Even as we turned sharply over Bourj el-Barajneh, we got incoming fire, and the gunner unloosed half a belt into something down below. I knew enough about angles of attack and deflection-shooting to be aware that firing at anything from a helicopter rear door while moving rapidly in a rising vortex through three different axes serves no military purpose, other than to make everyone aboard feel a little happier. In my case, it succeeded hugely.

Final one from Beirut

Walking down Hamra later that morning, I came across a limbless boy, a torso, his arms and his legs gone, propped on the pavement. Carefully drawn on the pavement in front of him – by whom? – was a begging chalk circle. A great colour story? No. Anything I wrote about this unspeakable tragedy would merely be a voyeur’s charter, a licence to feel empty, egregious sympathy for a few meaningless minutes over the morning coffee in Dublin.

BALLYMACANDY. The Story of a Kerry Ambush. By Owen O’Shea. Merrion Press 2021. 230 pp. €14.95

Growing up and going to school in Kerry, we were taught Irish history. We were told about the attempt to land arms for the Irish Volunteers at Banna Strand in 1916 and the later ambush of British forces at Headford junction. We also learned about events at Ballyseedy outside Tralee and Countess Bridge in Killarney during the civil war. But we never heard about Ballymacandy – no doubt if we had, we would have made juvenile fun at the name.

On June 1, 1921, a group of RIC policemen returning on bicycles from Tralee to Milltown in mid-Kerry was ambushed by the IRA. Four of the police were killed and one more died later from his injuries. This was the kind of action that one would normally expect to have been noted approvingly by republicans and perhaps remembered with commemoration in the years ahead. Instead, even for one who lived some 50 km or so from where it occurred, this book was the first time that I had heard of the event.

In recent years, we learned that Michael Collins was unhappy with the efforts made by the IRA in Kerry during the War of Independence and indeed some of the leadership in the county had been replaced by outsiders on orders of headquarters in Dublin. The evidence in this book seems to suggest that in the months leading up to the Truce, there was quite a deal of activity. In an appendix, the author names 70 men as being involved in the ambush, a further 39 who acted as scouts or on outpost duty and 19 men from the Firies company who were ‘late for ambush.’ Add 36 named members of the Milltown Cumann na mBan and you have a fairly large number of people from a relatively small area.

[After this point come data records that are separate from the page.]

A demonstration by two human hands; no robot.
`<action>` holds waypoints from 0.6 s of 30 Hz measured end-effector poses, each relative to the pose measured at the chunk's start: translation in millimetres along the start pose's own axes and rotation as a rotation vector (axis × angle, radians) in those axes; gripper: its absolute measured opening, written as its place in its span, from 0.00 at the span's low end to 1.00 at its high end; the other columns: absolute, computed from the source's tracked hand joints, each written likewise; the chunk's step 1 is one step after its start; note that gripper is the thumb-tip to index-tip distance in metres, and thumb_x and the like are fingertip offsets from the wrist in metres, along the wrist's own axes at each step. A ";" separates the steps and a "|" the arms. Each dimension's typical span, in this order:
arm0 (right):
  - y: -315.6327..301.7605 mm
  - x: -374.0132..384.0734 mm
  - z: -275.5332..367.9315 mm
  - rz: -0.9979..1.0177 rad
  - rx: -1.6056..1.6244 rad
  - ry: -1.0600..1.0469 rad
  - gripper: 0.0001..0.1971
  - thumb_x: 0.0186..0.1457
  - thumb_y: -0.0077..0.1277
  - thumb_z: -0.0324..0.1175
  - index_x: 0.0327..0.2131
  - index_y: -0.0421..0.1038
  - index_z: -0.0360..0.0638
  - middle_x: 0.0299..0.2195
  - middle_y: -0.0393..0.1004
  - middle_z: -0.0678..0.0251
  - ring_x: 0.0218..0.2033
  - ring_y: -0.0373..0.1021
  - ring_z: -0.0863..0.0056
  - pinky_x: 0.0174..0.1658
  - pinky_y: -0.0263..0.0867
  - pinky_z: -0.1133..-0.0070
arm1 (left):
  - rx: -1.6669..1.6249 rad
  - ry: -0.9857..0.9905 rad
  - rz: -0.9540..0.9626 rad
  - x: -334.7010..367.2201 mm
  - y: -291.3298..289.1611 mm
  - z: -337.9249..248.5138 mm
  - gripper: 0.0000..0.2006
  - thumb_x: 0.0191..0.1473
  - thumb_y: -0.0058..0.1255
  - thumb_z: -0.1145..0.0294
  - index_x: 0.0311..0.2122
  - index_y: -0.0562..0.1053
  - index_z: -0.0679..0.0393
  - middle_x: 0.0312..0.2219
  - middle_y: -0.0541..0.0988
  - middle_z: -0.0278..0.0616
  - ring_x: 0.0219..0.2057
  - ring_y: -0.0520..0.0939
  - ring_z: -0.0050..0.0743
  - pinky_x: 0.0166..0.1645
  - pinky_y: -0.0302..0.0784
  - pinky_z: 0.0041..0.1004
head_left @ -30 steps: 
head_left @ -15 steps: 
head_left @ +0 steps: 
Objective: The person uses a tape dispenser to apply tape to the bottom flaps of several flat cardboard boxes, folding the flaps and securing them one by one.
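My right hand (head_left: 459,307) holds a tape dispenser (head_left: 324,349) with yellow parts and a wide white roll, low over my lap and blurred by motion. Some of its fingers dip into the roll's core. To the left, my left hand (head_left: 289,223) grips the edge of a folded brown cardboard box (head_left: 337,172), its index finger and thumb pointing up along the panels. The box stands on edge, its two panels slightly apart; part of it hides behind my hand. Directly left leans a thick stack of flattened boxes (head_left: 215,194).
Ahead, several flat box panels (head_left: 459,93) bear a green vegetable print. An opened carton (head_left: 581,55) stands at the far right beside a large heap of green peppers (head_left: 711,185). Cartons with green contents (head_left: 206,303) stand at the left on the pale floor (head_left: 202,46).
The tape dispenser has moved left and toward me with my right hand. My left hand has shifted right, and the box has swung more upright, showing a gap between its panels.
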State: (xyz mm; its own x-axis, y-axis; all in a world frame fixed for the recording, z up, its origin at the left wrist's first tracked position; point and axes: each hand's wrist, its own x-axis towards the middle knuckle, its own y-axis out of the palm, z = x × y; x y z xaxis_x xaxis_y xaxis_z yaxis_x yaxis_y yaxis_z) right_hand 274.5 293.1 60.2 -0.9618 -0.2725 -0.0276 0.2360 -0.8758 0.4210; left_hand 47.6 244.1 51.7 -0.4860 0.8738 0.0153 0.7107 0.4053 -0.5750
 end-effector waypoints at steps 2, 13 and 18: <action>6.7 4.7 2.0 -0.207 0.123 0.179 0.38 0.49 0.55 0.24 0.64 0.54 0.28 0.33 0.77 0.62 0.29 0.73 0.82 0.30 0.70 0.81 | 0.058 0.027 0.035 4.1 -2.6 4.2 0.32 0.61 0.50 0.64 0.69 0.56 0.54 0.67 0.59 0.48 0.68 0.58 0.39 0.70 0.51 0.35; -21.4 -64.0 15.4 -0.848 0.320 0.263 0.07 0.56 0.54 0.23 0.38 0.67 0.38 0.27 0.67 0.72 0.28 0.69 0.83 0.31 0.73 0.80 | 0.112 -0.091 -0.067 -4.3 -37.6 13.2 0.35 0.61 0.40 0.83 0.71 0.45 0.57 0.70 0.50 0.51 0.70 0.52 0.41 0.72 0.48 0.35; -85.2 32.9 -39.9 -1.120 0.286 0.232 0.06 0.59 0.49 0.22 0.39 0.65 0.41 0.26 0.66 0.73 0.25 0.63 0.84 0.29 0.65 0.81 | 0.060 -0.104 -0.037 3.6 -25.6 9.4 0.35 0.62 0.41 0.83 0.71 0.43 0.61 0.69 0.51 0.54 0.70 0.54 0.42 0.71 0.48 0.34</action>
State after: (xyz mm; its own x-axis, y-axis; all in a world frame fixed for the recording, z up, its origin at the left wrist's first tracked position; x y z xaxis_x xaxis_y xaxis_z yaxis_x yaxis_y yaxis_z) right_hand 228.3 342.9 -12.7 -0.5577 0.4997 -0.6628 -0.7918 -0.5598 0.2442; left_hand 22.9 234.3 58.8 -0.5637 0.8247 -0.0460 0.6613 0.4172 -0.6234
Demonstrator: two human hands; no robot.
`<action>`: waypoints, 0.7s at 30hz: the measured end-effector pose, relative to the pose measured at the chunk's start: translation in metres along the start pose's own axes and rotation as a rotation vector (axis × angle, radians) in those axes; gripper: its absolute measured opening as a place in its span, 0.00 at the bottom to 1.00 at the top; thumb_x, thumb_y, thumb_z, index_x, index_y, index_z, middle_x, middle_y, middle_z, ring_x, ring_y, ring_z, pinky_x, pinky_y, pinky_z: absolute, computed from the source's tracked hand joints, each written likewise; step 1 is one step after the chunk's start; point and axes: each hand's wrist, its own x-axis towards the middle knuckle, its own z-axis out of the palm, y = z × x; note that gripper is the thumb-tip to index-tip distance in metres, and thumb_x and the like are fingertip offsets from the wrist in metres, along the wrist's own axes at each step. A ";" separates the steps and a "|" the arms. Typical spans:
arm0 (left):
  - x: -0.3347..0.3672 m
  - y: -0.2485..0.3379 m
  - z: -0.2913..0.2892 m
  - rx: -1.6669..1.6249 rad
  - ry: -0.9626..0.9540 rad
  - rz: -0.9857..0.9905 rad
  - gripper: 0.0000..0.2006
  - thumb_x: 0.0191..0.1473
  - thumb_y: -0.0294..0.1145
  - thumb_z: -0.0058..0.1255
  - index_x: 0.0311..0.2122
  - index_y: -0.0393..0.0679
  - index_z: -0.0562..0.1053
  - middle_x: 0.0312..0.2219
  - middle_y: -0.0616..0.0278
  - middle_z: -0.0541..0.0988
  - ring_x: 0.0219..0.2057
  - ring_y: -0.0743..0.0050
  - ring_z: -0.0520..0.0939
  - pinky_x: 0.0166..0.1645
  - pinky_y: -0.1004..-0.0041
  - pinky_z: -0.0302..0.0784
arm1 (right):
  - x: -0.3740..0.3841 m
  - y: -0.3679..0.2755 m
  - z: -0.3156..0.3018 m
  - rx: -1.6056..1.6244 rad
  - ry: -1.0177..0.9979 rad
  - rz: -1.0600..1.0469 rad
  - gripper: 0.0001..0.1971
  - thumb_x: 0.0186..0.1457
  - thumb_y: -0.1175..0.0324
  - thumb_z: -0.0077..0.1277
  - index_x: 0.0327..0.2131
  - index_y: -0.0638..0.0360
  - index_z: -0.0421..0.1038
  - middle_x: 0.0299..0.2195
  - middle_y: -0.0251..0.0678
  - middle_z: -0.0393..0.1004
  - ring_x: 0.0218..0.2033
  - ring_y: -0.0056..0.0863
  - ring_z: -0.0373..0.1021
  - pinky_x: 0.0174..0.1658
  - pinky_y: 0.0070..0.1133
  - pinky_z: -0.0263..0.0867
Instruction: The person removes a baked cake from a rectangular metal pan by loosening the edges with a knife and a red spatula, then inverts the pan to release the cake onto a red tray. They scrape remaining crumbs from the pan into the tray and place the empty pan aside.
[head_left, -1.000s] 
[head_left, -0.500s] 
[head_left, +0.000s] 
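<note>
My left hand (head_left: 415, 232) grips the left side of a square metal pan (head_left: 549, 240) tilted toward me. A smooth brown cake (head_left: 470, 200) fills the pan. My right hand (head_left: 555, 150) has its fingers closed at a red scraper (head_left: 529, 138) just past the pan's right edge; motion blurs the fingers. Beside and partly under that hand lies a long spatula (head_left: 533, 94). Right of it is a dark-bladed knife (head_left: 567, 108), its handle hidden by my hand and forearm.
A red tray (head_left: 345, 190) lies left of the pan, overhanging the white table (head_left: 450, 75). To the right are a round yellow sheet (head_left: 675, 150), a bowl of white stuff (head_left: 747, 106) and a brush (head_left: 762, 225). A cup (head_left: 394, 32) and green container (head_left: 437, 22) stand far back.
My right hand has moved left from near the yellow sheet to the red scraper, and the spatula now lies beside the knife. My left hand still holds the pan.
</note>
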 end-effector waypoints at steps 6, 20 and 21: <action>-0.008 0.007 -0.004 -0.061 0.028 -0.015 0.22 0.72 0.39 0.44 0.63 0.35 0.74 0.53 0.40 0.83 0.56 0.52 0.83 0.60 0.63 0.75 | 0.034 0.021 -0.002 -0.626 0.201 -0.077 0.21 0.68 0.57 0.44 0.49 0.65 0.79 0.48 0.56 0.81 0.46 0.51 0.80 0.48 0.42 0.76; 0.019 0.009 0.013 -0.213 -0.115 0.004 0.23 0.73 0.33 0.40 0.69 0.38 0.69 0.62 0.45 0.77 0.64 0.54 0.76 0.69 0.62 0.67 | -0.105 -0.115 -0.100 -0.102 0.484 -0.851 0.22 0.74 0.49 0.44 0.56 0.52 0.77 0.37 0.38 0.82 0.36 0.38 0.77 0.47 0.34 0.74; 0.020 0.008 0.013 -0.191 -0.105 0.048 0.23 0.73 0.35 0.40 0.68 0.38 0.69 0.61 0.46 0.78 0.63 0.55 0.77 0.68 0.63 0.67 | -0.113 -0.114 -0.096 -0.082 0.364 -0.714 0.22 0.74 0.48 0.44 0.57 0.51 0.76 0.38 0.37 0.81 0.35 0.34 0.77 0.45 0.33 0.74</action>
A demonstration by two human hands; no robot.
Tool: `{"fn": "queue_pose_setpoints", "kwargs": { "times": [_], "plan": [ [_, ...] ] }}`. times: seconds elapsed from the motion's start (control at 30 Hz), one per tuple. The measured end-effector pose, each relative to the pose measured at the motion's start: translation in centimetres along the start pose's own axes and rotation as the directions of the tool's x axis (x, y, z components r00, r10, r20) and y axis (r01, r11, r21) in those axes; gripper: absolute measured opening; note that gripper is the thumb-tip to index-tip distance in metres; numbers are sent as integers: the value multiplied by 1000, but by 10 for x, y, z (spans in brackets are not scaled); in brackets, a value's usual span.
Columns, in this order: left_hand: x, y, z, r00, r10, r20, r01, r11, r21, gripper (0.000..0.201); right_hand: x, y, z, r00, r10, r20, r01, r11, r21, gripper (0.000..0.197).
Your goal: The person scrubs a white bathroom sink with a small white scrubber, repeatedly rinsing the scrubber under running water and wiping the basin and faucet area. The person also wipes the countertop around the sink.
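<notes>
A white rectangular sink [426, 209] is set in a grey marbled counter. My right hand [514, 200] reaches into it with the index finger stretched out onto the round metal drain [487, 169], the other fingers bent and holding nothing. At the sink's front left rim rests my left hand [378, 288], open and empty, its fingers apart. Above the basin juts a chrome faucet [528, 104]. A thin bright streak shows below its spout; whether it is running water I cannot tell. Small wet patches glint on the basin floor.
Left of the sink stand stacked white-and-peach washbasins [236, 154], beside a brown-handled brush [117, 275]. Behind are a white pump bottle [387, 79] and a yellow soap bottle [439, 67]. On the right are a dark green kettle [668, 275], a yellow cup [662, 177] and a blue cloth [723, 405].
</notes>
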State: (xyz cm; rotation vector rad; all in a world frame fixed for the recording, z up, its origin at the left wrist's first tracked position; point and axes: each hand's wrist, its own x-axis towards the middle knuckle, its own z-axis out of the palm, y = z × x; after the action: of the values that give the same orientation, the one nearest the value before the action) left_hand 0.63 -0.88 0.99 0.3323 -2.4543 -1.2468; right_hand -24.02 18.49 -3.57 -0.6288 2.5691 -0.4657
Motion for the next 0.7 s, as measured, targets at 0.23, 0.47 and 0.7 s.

The book fills a gap in knowledge about a significant incident in the War of Independence. It will have greatest relevance for the descendants of those named and for anyone in the mid-Kerry area. Unlike many books of its kind, it is written with objectivity; the ambushers are not treated as heroes nor are the victims described as villains. At least some of the RIC patrol were Black and Tans, a fact that is glossed over in the text – it is not widely known that a little under ten per cent of the Tans were Irish.

It took one hundred years for the story of Ballymacandy to be told. Owen O’Shea (no relation) is to be commended for this account.